WANA (Nov 26) – China has once again set a new record for imports of Iranian crude—defying recent Western media narratives that U.S. sanctions imposed in October had effectively halted Iran’s oil exports. New data from the tanker-tracking& firm Kpler shows that Beijing received over 57 million tons of oil of Iranian origin, or suspected Iranian origin, in the first ten months of this year. More than 51 million tons of that volume was transferred through ship-to-ship (STS) operations.

 

Seven months after U.S. Energy Secretary Chris Wright declared that Washington could “stop Iran’s oil exports,” the United States introduced even tougher sanctions in mid-October targeting individuals, companies, vessels, and refineries linked to Iran. Yet China’s import volumes have not only failed to decline—they have been rerouted through new channels.

 

In mid-November, the Foundation for Defense of Democracies (FDD) wrote that Iran’s October exports—exceeding two million barrels per day, the highest level in 2025—demonstrate the failure of Washington’s efforts to cut off Tehran’s financial lifeline. According to the think tank, “Iran is moving freely in the tanker war.”

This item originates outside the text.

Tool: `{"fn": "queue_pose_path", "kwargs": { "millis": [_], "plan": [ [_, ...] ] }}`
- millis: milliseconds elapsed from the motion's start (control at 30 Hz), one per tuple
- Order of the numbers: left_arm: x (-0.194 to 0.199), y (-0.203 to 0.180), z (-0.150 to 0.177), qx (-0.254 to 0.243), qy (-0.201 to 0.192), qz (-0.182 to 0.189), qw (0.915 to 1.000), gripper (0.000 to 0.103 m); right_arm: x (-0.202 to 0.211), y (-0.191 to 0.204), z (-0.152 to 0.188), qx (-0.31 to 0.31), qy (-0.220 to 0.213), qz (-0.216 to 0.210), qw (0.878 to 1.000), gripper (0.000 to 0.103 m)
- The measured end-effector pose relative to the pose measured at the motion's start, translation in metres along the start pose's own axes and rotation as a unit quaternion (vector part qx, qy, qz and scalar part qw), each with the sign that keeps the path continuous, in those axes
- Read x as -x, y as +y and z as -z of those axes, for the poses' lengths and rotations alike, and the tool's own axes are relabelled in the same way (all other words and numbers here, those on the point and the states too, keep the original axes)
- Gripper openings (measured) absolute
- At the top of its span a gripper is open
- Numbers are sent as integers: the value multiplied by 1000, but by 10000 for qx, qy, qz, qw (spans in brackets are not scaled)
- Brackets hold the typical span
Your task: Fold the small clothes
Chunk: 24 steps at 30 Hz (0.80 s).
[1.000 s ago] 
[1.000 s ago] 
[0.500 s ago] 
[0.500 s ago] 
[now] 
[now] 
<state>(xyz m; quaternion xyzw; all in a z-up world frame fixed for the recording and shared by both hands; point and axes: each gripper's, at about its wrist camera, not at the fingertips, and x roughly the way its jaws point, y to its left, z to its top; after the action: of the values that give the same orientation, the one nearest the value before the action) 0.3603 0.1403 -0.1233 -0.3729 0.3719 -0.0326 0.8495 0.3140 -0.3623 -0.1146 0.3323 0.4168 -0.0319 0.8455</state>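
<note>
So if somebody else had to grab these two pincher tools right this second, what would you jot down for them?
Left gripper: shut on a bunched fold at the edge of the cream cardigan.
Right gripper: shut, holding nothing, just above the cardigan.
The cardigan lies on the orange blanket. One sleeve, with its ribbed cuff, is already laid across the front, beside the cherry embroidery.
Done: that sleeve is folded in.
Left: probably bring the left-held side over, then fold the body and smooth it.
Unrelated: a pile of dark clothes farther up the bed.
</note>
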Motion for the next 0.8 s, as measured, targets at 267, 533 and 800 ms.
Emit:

Presidents of Iran and China. Social media / WANA News Agency

Presidents of Iran and China. Social media / WANA News Agency

Around the same time, China’s unusually large imports from Indonesia attracted the attention of energy-market analysts. Chinese customs data shows that crude imports from Indonesia soared from less than 100,000 tons in 2024 to 9.81 million tons by the end of October this year—equivalent to roughly 235,570 barrels per day. Yet Indonesia’s own customs statistics record only 1.7 million tons of crude exports from January to September, of which just 25,000 tons went to China.

 

According to traders, China is now using Indonesia as a new gateway for receiving oil that in fact enters through ship-to-ship transfers off the Malaysian coast before being re-documented under a new origin. For years, Iranian oil entered China as “Malaysian oil,” but tighter monitoring by Malaysian authorities has pushed traders toward Indonesia as an alternative point of origin.

 

One trader noted: “Some banks no longer accept documents listing Malaysia as the origin. That has forced the official origin on the paperwork to shift to Indonesia.”

 

Pankaj Srivastava, a senior vice president for oil markets at Rystad Energy, explained: “Given recent U.S.–Indonesia energy cooperation and plans to build 17 modular refineries in Indonesia, regulatory pressure there may be lighter than in Malaysia. But if scrutiny increases, the declared origin will simply shift again.”

Iran's oil export. Social media/ WANA News Agency

Iran’s oil export. Social media/ WANA News Agency

Chinese customs data also shows a sharp decline in crude imports from Malaysia—from a peak of 8.5 million tons in March to roughly half that volume since July. Nevertheless, maritime routes remain central to the movement of large volumes of crude into China. Traders emphasize that even when Indonesia is listed as the official source, the physical transfers still take place near Malaysian waters.

 

Kpler’s analysis confirms that China’s average daily imports of oil of Iranian or suspected Iranian origin reached 1.37 million barrels per day in the first ten months of the year. These figures—combined with the wide statistical gap between China’s reported imports and Indonesia’s reported exports—clearly indicate that covert Iranian oil routes remain fully operational, and claims that Iran’s exports have stopped simply do not align with market realities.

 

This trend reinforces FDD’s argument that “Iran’s sanctioned tankers are moving freely,” underlining the serious challenges Washington faces in trying to restrict Tehran’s energy exports.